In the latest episode of the Pizza Story Podcast, host Erica D’Arcangelo sat down with a true polymath of the pizza world: Jim Mumford. Jim isn’t just a cookbook author and podcast host; he’s a chemical engineer by trade who has turned his meticulous nature toward the science of the perfect slice.
From his Sicilian roots to inventing his own regional style, Jim’s story is a testament to how pizza isn’t just a recipe—it’s a communal language.
The 517-Pizza Journey
Writing a cookbook is a labor of love, but Jim took it to an engineering extreme. For his book, PizzaPedia, Jim didn’t just jot down favorite toppings. He spent four and a half years taking meticulous notes on every variable imaginable.
“I made 517 test pizzas total for this book,” Jim shares. “Being an engineer, I had meticulous notes on each one. There was a lot of pizza donated—very happy neighbors and kids, honestly.”
His goal was to bridge the gap between “master” and “home cook.” While he reached out to world-class pizzeria owners, he realized their recipes often didn’t translate to a home kitchen. “They have the wood-fired oven; I have an old gas range,” Jim notes. His focus became making the temperatures and tools approachable for anyone with a standard kitchen and a love for dough.
The “Kalamazoo Style” Invention
One of the most fascinating takeaways from the episode is Jim’s creation of a brand-new regional variant. Living in Kalamazoo, Michigan—conveniently located halfway between Detroit and Chicago—Jim decided to “mash up” his surroundings.
He took the thin, cracker-crust elements of Chicago Tavern Style and married them with the crispy cheese “frico” edges and sauce-on-top tradition of Detroit Style. The result? Kalamazoo Style Pizza. “I didn’t mean to make it a thing,” Jim laughs, “but it turns out it just embodied the culture of the area where I live. People always ask, ‘What is this?’ Well, it’s because I made it up, but it works.”
Tavern Style: The Unsung Hero
While Jim grew up thinking pizza was always square and made in a sheet pan (the Sicilian way), his move to Chicago introduced him to Tavern Style. Which is a thin crusted square cut pizza.

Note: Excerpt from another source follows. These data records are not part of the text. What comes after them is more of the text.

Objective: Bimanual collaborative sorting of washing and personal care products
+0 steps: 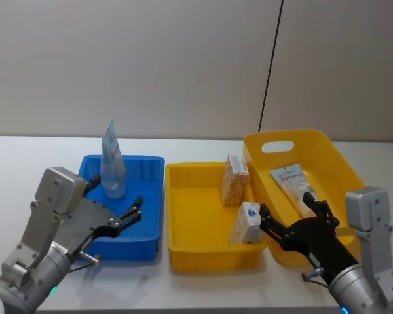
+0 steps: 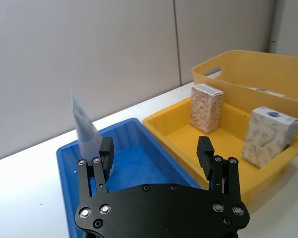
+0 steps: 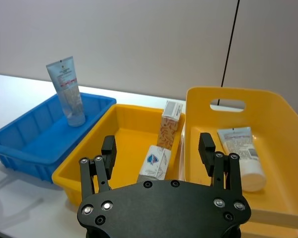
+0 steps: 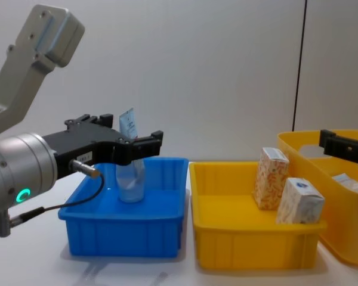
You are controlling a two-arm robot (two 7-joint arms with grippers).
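My left hand (image 1: 137,209) hovers open above the blue bin (image 1: 156,190), with the tube (image 1: 112,160) upright at 11 o'clock near the far wall. My right hand (image 1: 286,208) (also spread) hangs where the yellow tray (image 1: 190,216) meets the tall yellow bin (image 1: 327,154): white-blue carton (image 1: 245,224) at 9, orange-speckled carton (image 1: 234,181) at 11, second tube (image 1: 289,182) lying at 12.

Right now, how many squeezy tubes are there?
2. The upright tube stands in the blue bin; the lying tube rests in the handled yellow bin. More could hide behind its wall.
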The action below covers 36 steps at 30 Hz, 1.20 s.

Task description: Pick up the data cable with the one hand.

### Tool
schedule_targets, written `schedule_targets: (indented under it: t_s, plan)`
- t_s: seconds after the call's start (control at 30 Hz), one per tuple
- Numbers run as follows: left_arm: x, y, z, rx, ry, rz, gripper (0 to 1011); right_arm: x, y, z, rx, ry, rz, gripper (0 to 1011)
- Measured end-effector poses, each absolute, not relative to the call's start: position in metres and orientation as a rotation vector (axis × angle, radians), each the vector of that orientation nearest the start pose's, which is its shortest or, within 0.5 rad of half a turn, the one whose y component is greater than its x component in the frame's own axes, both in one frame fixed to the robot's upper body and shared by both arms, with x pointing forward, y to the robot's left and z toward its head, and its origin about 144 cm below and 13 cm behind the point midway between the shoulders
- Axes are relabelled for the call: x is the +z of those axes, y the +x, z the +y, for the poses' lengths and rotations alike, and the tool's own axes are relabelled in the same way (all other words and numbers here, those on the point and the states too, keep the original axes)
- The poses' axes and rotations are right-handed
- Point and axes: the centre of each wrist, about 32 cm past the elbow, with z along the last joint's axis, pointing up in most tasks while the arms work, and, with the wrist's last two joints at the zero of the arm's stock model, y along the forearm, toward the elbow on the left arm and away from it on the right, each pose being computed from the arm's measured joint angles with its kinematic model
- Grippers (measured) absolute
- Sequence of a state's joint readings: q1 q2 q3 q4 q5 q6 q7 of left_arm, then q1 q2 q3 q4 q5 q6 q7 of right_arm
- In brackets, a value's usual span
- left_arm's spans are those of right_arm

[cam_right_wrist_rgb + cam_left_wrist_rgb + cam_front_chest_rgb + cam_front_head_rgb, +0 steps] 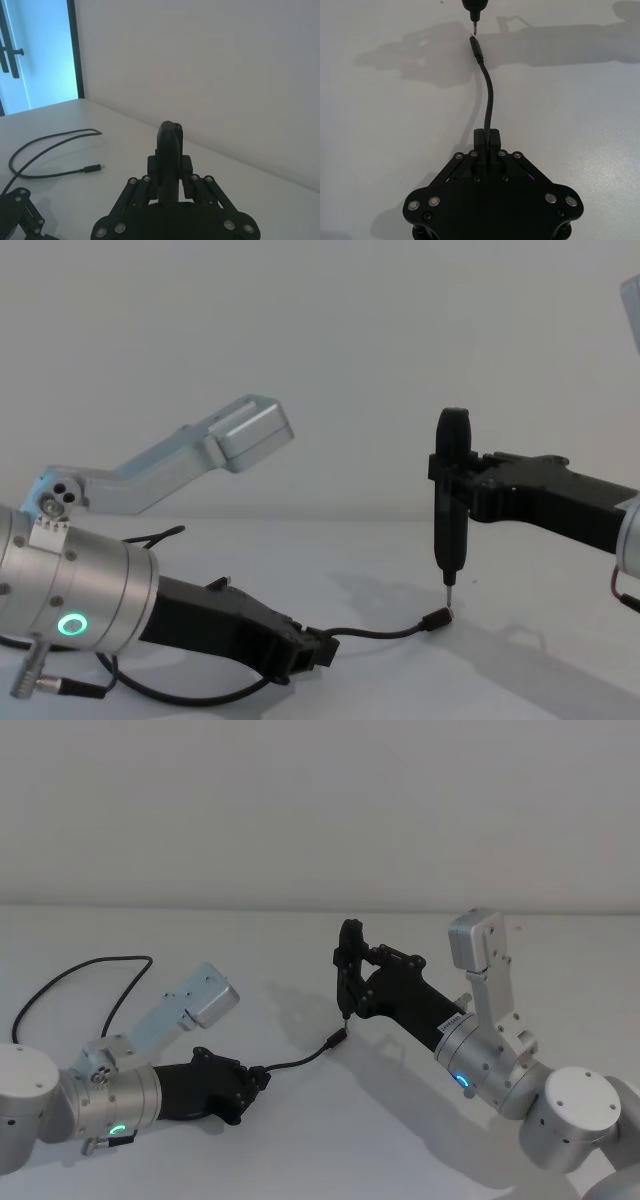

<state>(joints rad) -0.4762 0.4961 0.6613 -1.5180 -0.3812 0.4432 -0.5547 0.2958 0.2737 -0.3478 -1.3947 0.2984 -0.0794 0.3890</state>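
My left gripper [258, 1077] lies low over the white table [300, 930] and is shut on the data cable [300, 1058], a thin black cord. A short length curves out from its fingers [486, 136] to a plug end [476, 48]. The cord's far part loops over the table [100, 965] behind the left arm, and another plug end [95, 168] lies flat there. My right gripper [352, 970] is shut on an upright black pen-like tool [450, 500]. The tool's metal tip [449, 606] hangs just above the held plug end [437, 620].
A short black wire with a silver cylindrical connector [35, 685] hangs under my left wrist. The table's back edge meets a plain wall [320, 810]. A blue window with a dark frame [35, 50] shows in the right wrist view.
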Motion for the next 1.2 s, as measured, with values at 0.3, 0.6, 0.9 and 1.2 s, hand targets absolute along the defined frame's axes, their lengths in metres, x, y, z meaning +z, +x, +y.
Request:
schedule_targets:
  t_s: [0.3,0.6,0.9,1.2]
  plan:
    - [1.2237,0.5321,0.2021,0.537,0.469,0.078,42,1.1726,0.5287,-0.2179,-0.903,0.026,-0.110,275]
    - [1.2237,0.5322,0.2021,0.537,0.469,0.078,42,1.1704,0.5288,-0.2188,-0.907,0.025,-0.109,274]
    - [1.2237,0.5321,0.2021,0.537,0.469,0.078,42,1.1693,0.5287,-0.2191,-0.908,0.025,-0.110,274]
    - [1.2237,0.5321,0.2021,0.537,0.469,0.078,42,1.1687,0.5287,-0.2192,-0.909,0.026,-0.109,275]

Jim’s go-to order? Sausage and Giardiniera. It’s a classic Chicago combination that provides the perfect balance of savory meat and pickled heat. Even after Erica’s recent trip to Italy, she found herself craving this “cracker” style because it’s one of the few American evolutions that hasn’t made its way back to the motherland yet.
A Family Legacy
For Jim, pizza is deeply tied to his “Pizza Monsters”—his two daughters, aged eight and four. He dedicated his book to them, noting that even through 517 test batches, they remained his number one fans.

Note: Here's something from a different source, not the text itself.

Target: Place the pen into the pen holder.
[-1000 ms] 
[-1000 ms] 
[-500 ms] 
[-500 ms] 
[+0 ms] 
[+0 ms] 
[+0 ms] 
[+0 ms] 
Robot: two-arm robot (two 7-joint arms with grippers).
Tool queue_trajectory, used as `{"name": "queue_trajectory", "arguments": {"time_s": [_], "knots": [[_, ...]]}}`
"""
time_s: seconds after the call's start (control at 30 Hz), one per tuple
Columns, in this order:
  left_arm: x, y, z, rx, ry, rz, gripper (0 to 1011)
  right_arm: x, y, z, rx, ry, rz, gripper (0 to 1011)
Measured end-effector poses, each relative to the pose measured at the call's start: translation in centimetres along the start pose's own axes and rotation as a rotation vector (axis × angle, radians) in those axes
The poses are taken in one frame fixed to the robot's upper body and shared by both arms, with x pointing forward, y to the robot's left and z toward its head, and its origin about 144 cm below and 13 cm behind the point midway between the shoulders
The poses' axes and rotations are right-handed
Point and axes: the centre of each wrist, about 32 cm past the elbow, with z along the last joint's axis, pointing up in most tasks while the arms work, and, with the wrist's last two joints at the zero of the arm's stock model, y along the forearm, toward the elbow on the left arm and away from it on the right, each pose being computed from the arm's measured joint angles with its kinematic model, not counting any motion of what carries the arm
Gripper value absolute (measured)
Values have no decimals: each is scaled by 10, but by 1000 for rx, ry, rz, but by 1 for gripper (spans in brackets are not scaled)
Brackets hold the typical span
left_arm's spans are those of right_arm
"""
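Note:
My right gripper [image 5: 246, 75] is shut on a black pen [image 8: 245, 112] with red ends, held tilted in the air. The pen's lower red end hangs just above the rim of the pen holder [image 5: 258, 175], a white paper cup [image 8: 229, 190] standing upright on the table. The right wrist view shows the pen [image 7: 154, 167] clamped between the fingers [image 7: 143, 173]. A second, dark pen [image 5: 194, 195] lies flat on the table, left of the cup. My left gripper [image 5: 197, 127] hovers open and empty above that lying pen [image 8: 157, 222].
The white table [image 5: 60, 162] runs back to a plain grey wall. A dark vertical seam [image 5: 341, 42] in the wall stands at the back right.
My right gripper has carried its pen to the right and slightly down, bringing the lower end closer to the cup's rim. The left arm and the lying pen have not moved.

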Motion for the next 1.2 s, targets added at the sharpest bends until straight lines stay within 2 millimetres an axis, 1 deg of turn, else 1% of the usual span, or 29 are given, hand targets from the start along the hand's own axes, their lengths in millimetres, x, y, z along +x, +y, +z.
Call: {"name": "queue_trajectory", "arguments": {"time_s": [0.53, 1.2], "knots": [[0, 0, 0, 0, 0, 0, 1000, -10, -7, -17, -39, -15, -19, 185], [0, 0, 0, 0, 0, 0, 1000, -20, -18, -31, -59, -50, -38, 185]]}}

This Christmas Eve, Jim is even planning a pizza-themed play on the traditional Italian “Feast of the Seven Fishes.” Instead of seafood, he’s preparing The Seven Pizzas, featuring seven different regional styles and topping combinations to surprise his family.
The Science and the Social
Jim also co-hosts the I Need Pizza Club podcast, where he blends his chemical engineering background with pizza culture. Whether he’s investigating if New York water really makes the dough better or recapping wild pizza stories from Florida, Jim’s passion lies in the “why” behind the pie.
“The story behind the food makes that cultural connection,” Jim says. “It’s no longer just Italian food; it’s an international, worldwide food.”